EXERCISE OBJECTIVE: Check every line below for the word "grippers" and show those that hold it.

SUPPLIED INFORMATION:

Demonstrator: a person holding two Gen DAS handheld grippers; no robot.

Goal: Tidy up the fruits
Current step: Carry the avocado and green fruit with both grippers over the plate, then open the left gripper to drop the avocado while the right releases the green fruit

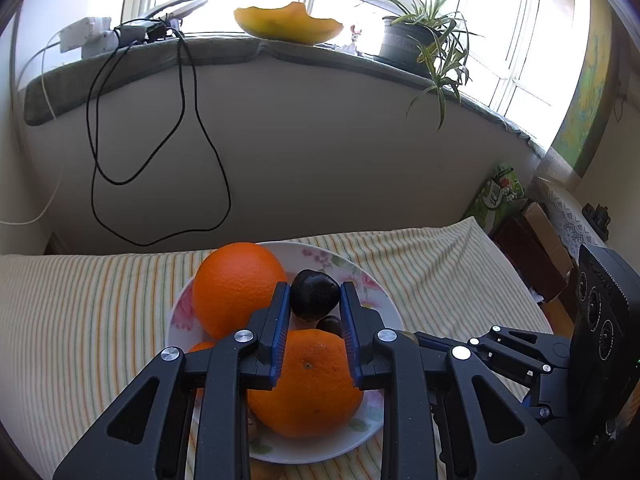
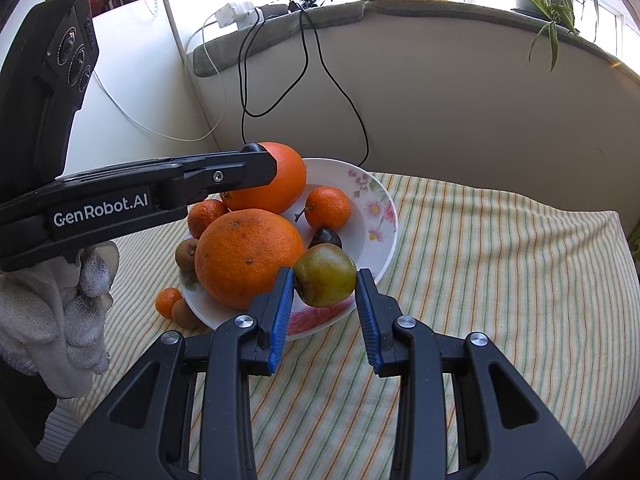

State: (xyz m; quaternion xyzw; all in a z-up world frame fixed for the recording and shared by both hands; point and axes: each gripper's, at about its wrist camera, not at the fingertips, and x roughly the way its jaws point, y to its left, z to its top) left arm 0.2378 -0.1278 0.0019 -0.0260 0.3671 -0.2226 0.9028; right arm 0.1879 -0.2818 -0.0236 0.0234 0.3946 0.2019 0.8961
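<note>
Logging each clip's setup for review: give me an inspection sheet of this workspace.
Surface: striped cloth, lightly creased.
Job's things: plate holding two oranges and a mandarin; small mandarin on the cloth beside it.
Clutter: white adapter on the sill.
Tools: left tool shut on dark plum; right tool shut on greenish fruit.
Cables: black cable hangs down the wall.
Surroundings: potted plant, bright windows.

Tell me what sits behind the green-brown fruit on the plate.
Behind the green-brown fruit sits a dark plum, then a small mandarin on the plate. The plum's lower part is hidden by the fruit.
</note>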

EXERCISE OUTPUT:
Demonstrator: a person holding two Gen DAS handheld grippers; no robot.
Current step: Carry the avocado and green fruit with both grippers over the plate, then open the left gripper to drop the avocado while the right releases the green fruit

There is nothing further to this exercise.